Bobby’s a drifter that occasionally settles down for a while, and he forces
those that he meets to learn that in order to love him, they have to be willing
to accept the fact that he might not always be there. He’s a coward underneath
his brazen exterior, and it’s his desperate attempts to hide that from the
outside world that that make him endearing. Karen Black’s performance as Ray,
his girlfriend, is so affecting mostly because she’s not bright enough to see
through this façade, and, as such, she can’t articulate her dissatisfaction
with him. Initially, it might seem
as if Nicholson is demonstrating only one emotion per scene, but by the
picture’s end, it becomes apparent that there was always a dislocation of self
underneath his grandstanding. His outbursts all hint at a deeper, very real,
sense of alienated hurt.
The movie’s slightly grainy look captures the nostalgic
feel of the film, and Rafelson’s direction is so unobtrusive that we barely
notice his occasional tracking shots and arty compositions. There’s a stunning
amount of humor and heartbreak contained in Five Easy Pieces, which often
seems endless in the possibilities of its human observation. Helena Kallianiotes
has an unforgettable comic turn as a filth-obsessed, lesbian, hippie hitchhiker.

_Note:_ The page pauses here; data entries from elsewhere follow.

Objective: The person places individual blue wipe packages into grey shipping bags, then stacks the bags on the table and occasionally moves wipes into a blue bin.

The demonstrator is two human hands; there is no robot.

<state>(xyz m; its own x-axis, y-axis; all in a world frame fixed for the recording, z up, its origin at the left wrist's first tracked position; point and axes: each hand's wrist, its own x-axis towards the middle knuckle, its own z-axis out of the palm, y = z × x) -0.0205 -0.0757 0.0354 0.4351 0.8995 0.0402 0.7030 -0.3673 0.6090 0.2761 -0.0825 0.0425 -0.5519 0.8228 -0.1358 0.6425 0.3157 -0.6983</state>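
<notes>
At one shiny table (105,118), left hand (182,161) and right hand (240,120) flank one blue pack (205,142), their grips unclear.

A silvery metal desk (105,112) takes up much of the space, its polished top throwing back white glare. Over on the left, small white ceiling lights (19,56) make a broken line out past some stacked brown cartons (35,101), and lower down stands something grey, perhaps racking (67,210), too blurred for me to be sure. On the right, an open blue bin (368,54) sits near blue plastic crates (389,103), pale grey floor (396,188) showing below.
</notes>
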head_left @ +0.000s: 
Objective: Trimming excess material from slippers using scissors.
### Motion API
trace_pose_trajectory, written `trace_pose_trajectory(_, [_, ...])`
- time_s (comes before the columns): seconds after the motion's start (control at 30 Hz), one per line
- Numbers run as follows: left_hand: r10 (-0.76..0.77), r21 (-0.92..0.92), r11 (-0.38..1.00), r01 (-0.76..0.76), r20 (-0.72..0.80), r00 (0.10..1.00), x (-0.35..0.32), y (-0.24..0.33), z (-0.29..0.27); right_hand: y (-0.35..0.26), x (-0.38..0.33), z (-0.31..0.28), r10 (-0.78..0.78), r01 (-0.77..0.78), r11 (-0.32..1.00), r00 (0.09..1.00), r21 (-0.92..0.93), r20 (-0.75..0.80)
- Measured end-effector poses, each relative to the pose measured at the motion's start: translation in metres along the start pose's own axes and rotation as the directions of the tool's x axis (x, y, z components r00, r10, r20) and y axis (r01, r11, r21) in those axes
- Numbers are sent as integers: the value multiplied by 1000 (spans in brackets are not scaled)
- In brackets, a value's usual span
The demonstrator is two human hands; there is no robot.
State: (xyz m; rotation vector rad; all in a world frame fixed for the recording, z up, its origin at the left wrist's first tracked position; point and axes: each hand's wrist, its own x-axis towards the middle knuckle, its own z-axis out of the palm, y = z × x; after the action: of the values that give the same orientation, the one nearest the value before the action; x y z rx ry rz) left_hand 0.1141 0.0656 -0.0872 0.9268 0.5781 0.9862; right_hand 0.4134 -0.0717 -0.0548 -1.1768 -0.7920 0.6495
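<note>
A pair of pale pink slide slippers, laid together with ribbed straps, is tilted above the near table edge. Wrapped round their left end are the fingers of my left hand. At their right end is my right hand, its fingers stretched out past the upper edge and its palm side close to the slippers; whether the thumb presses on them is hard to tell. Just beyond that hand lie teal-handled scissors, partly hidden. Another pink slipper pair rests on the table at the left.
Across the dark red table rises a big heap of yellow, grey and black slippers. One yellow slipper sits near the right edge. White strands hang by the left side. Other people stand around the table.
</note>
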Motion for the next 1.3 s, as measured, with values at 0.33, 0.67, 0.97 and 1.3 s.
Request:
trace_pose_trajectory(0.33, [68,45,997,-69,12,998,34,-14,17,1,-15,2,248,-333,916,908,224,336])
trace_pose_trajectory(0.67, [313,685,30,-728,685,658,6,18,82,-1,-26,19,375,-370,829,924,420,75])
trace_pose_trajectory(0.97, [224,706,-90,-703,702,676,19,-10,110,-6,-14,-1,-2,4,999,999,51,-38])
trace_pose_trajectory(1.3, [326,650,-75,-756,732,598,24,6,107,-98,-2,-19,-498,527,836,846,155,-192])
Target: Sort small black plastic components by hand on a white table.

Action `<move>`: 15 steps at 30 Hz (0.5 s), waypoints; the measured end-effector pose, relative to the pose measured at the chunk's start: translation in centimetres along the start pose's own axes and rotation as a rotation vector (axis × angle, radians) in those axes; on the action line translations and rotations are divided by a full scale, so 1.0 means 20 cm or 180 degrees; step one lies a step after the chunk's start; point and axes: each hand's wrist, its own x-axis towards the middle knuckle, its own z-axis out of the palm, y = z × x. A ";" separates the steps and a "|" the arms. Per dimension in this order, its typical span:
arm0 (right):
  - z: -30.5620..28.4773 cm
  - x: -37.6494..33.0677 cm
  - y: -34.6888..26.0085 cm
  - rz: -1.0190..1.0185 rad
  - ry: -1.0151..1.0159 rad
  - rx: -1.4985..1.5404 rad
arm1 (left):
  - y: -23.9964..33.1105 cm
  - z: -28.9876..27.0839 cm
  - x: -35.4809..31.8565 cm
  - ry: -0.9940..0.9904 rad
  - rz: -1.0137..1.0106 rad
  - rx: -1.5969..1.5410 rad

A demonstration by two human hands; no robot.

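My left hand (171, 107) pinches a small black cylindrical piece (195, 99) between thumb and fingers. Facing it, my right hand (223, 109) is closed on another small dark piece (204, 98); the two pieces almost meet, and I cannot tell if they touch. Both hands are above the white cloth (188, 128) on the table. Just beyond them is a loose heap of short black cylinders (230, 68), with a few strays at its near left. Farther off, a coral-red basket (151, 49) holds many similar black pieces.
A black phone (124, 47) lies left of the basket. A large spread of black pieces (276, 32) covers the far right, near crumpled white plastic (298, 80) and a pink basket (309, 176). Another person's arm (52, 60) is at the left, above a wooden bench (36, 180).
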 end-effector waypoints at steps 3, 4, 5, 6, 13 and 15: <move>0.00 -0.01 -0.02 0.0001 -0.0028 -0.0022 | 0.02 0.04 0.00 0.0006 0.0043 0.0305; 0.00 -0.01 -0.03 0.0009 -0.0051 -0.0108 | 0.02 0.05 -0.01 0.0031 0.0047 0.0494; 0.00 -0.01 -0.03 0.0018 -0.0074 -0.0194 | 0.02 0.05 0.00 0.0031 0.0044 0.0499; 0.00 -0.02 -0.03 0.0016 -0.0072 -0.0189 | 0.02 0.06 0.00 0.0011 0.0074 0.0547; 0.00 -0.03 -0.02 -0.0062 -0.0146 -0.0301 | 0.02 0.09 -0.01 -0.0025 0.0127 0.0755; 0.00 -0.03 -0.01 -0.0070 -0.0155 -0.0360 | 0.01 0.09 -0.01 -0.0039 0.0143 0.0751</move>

Susan Anspach and Lois Smith are nearly as good in roles that are much more
serious. Since the movie refuses to choose sides between Bobby’s past and
present, it becomes far more rewarding than it would have been if it found
something to blame for him turning out the way he did. This is surprising, since
all along the movie felt as if it were meandering toward a great, universal
truth. At its end, though, Five Easy Pieces hasn’t given the audience
many definitive answers, but in leaving things unanswered, it tells us more
about Bobby, and ourselves, than anything definitive could.